> TRY IT:
Return each line of the listing that has the word "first" in it.

> INFORMATION SHOWN:
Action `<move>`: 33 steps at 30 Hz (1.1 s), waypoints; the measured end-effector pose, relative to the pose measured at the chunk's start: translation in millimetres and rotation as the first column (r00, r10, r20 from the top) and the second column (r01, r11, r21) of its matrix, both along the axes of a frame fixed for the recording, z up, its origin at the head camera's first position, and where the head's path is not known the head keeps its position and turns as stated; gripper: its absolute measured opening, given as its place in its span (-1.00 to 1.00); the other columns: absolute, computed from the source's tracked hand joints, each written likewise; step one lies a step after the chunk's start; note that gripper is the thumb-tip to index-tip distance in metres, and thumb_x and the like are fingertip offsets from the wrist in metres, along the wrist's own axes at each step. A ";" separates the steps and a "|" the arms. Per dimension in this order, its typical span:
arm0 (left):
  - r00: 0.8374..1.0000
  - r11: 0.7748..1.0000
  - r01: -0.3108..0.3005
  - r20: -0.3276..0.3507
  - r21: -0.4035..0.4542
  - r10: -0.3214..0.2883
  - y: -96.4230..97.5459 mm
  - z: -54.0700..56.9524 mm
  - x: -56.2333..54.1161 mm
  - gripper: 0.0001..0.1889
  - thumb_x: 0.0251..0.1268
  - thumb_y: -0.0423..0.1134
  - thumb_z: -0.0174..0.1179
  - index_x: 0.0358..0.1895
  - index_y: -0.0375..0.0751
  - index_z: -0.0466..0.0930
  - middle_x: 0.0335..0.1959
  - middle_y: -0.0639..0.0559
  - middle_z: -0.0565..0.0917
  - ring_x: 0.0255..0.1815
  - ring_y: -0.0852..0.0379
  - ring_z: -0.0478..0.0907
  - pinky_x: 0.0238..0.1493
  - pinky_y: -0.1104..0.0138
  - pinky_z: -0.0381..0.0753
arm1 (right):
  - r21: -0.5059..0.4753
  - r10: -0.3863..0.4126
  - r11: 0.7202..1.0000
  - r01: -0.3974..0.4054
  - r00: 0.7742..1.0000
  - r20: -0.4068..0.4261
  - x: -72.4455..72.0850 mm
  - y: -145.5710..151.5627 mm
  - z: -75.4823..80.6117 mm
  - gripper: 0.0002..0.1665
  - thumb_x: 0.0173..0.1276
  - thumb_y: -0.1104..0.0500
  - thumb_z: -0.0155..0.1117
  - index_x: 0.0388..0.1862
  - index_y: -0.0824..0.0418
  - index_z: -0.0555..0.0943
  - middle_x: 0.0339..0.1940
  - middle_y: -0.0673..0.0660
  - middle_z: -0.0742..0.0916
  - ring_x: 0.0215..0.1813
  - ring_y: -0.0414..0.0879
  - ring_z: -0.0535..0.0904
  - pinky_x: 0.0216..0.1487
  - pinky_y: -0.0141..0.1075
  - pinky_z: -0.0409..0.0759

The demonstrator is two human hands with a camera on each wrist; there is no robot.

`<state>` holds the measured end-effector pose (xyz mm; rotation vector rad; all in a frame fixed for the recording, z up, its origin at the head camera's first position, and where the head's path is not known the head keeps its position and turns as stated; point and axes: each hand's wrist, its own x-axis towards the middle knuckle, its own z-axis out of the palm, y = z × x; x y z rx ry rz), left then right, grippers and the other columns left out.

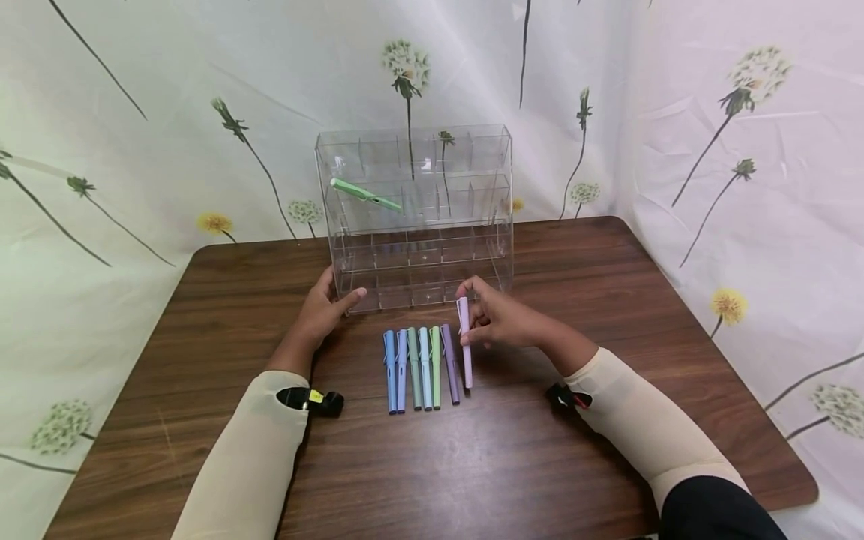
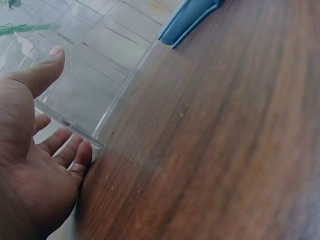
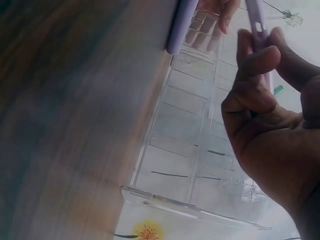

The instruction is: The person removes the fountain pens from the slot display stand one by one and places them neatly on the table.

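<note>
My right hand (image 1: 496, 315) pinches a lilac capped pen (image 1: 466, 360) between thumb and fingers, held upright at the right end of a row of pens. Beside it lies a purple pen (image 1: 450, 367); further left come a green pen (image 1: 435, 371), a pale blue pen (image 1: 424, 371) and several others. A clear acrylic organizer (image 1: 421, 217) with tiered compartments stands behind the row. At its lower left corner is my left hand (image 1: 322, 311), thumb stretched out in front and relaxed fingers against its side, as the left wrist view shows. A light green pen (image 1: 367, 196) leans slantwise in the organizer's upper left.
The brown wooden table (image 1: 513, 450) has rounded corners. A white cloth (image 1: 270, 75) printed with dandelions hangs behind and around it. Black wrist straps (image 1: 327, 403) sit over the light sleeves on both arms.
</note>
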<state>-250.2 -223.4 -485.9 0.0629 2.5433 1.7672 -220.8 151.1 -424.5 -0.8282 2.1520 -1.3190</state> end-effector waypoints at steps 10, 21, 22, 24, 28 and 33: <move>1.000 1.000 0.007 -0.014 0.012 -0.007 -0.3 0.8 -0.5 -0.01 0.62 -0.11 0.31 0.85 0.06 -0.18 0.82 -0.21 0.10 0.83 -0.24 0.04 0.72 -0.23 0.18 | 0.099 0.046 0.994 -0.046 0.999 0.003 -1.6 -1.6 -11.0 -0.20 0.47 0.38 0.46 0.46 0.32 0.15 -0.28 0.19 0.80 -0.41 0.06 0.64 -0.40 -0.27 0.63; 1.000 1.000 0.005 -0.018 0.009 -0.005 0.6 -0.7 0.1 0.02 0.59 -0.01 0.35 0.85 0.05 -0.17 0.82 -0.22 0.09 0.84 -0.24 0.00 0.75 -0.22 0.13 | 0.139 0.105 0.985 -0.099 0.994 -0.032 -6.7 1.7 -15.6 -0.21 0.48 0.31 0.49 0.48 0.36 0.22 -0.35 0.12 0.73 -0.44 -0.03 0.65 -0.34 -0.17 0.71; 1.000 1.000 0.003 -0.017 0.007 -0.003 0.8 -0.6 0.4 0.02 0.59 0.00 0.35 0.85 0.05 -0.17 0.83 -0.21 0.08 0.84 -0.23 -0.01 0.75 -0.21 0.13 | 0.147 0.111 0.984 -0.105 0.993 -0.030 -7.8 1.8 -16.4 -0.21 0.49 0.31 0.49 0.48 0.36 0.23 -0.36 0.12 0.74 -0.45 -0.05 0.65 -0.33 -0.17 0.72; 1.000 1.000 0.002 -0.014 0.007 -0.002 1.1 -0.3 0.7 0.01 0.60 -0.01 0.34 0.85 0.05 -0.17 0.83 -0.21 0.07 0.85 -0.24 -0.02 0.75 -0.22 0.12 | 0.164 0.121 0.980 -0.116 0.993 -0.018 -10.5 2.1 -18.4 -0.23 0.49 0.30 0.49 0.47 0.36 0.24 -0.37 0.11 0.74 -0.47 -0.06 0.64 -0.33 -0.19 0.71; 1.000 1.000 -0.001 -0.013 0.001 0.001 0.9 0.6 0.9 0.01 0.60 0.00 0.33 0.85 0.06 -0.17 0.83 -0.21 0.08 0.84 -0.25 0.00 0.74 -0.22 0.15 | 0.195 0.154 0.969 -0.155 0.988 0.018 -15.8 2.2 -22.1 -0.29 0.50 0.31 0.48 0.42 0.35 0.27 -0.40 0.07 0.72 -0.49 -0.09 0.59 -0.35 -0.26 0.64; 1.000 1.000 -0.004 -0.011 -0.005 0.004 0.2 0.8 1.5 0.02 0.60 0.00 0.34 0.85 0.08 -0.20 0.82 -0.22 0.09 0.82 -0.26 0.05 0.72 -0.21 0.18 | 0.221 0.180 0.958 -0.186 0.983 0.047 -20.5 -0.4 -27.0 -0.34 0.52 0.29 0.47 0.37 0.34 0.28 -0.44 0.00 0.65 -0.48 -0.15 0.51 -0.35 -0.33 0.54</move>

> SOLUTION TO THIS PROBLEM:
Action `<move>`: 33 steps at 30 Hz (1.1 s), waypoints; the measured end-effector pose, relative to the pose measured at the chunk's start: translation in millimetres and rotation as the first column (r00, r10, r20 from the top) and the second column (r01, r11, r21) of its matrix, both along the axes of a frame fixed for the recording, z up, its origin at the head camera's first position, and where the head's path is not known the head keeps its position and turns as stated; gripper: its absolute measured opening, given as its place in its span (-1.00 to 1.00); the other columns: absolute, computed from the source's tracked hand joints, each written likewise; step one lies a step after the chunk's start; note that gripper is the thumb-tip to index-tip distance in metres, and thumb_x and the like are fingertip offsets from the wrist in metres, along the wrist's own axes at each step. A ";" separates the steps and a "|" the arms. Per dimension in this order, its typical span:
`<state>` holds the measured end-effector pose (xyz mm; rotation vector rad; all in a frame fixed for the recording, z up, its origin at the head camera's first position, and where the head's path is not known the head keeps its position and turns as stated; point and axes: each hand's wrist, its own x-axis towards the middle knuckle, its own z-axis out of the palm, y = z × x; x y z rx ry rz), left then right, grippers and the other columns left out.

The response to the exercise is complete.